Kemerdekaan Belajar empat kelompok siswa SMAN 8 menunjukkan bahwa telah tercipta pembelajaran yang bermakna. Tahapan refleksi menghasilkan masalah-masalah otentik. Penyelesaian masalah dilakukan dengan metodologis ilmiah; observasi, wawancara, dan kajian literatur. Dalam proses ini, guru hadir sebagai pendamping dan fasilitator. Guru berkontribusi lewat ilmu pengetahuannya guna memberi solusi penyelesaian masalah.

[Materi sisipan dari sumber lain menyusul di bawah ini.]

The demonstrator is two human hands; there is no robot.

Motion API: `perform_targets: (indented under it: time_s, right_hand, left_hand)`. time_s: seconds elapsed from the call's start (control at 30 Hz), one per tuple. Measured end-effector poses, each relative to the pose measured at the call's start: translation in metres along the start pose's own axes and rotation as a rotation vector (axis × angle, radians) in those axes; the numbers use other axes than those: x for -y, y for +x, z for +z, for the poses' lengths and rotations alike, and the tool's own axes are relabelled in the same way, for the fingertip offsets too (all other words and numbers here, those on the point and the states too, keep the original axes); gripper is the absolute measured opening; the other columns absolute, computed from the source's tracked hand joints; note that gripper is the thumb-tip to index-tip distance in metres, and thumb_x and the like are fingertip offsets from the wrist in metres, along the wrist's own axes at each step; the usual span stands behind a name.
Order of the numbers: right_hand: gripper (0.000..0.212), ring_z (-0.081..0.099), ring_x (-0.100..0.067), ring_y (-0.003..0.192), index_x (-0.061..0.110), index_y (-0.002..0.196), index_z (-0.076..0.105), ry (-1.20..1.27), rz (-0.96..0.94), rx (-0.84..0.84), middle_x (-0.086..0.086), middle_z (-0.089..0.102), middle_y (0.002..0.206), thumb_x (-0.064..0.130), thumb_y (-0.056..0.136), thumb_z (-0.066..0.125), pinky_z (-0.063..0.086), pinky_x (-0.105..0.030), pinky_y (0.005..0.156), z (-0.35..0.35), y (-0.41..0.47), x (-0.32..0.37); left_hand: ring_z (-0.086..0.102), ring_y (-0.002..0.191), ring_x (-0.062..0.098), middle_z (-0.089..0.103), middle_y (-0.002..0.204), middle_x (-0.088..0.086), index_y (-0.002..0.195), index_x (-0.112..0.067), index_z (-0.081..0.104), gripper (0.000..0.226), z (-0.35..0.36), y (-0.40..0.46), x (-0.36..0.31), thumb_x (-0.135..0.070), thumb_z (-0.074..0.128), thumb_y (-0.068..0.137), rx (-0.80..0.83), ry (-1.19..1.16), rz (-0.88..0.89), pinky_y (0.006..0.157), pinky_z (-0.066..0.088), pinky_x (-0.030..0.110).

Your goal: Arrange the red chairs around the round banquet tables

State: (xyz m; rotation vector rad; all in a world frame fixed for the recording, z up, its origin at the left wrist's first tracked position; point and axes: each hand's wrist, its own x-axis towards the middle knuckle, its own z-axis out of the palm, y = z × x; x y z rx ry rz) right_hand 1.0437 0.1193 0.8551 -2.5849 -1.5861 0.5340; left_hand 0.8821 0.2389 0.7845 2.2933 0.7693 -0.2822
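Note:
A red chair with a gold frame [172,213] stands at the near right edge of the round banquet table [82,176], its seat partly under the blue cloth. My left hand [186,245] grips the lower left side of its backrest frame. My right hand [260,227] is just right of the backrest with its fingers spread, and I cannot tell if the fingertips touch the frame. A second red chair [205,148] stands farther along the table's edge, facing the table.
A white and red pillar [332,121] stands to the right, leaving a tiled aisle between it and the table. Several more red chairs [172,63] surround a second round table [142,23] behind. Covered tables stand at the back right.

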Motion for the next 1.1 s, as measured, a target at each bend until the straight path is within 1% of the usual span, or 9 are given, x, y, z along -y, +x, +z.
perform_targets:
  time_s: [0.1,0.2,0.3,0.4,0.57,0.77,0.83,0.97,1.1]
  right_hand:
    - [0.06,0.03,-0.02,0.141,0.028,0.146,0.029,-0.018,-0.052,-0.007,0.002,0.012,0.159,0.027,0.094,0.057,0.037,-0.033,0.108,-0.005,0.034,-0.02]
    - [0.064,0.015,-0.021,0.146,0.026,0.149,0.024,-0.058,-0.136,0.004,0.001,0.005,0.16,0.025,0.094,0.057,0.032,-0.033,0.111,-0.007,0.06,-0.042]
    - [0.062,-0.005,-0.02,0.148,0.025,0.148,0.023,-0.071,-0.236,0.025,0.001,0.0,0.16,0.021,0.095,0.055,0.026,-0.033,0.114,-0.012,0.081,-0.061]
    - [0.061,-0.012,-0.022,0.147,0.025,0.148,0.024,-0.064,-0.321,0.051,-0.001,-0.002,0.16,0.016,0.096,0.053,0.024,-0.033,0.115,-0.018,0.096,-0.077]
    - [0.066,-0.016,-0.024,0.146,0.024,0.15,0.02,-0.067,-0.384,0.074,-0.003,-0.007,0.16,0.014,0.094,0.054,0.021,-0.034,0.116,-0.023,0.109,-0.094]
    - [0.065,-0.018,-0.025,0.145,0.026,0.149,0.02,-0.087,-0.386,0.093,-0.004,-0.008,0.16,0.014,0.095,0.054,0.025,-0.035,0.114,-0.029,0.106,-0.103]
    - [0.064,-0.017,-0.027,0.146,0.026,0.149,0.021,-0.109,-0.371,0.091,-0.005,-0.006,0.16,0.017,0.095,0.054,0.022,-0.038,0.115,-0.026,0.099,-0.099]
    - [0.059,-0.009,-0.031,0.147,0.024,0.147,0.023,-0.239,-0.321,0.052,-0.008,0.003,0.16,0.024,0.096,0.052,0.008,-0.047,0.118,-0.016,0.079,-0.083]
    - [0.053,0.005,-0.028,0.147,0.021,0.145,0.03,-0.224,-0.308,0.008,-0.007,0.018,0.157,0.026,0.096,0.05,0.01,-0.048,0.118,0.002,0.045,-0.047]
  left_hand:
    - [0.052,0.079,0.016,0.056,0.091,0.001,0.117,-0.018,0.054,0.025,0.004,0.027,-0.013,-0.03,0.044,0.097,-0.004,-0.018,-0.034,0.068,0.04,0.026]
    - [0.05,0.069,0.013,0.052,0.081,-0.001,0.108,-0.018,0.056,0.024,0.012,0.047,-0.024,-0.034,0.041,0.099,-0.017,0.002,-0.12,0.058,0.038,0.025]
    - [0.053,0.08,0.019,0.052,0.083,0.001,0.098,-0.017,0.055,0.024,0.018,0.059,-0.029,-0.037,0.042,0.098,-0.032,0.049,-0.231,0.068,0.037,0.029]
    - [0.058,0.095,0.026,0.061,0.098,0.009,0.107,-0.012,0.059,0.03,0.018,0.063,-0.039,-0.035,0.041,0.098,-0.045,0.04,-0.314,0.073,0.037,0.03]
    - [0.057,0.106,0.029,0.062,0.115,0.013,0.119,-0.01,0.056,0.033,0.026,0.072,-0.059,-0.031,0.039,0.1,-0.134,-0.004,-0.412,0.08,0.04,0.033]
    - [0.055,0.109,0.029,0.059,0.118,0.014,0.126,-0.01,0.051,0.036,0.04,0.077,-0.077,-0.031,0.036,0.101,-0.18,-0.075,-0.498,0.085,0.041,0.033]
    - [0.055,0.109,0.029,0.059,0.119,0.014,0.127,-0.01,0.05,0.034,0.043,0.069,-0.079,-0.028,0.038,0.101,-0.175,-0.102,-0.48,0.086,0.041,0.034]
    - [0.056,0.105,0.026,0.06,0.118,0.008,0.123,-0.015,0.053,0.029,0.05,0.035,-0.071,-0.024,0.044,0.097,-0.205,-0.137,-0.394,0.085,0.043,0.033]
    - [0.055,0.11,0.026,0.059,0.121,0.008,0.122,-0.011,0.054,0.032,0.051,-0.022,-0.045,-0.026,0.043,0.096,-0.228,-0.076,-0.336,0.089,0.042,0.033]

Pemecahan masalah diurai lewat kolaborasi, tidak hanya siswa-dengan siswa, tetapi siswa dengan guru, dan guru dengan guru. Dalam praktiknya, tidak hanya siswa yang belajar, tetapi juga guru. Kolaborasi siswa dan guru membentuk ikatan harmonis yang menjadikan pembelajaran lebih bermakna. Terlepas dari keresahan itu seutuhnya terselesaikan atau tidak, setidaknya proses pembelajaran telah membuka ruang siswa dan guru bernalar, bekerja secara kritis dan kreatif.
Berpikir kritis, kreatif, kolaboratif, dan komunikatif adalah empat modal pembelajaran yang dibutuhkan untuk menjawab ketidakpastian zaman. Empat modal tersebut dapat dilebur ke dalam pembelajaran yang berbasis kontekstual. Tidak hanya itu, pembelajaran kontekstual akan mengintegrasi berbagai mata pelajaran. Pembelajaran kontekstual dengan multi persfektif ilmu pengetahuan akan memunculkan banyak solusi penyelesaian. Dengan begitu, belajar bukan hanya hapalan untuk menjawab pertanyaan, tetapi pengembangan nalar dengan beragam solusi dari persfektif yang dapat dibuktikan secara empiris dan argumentatif.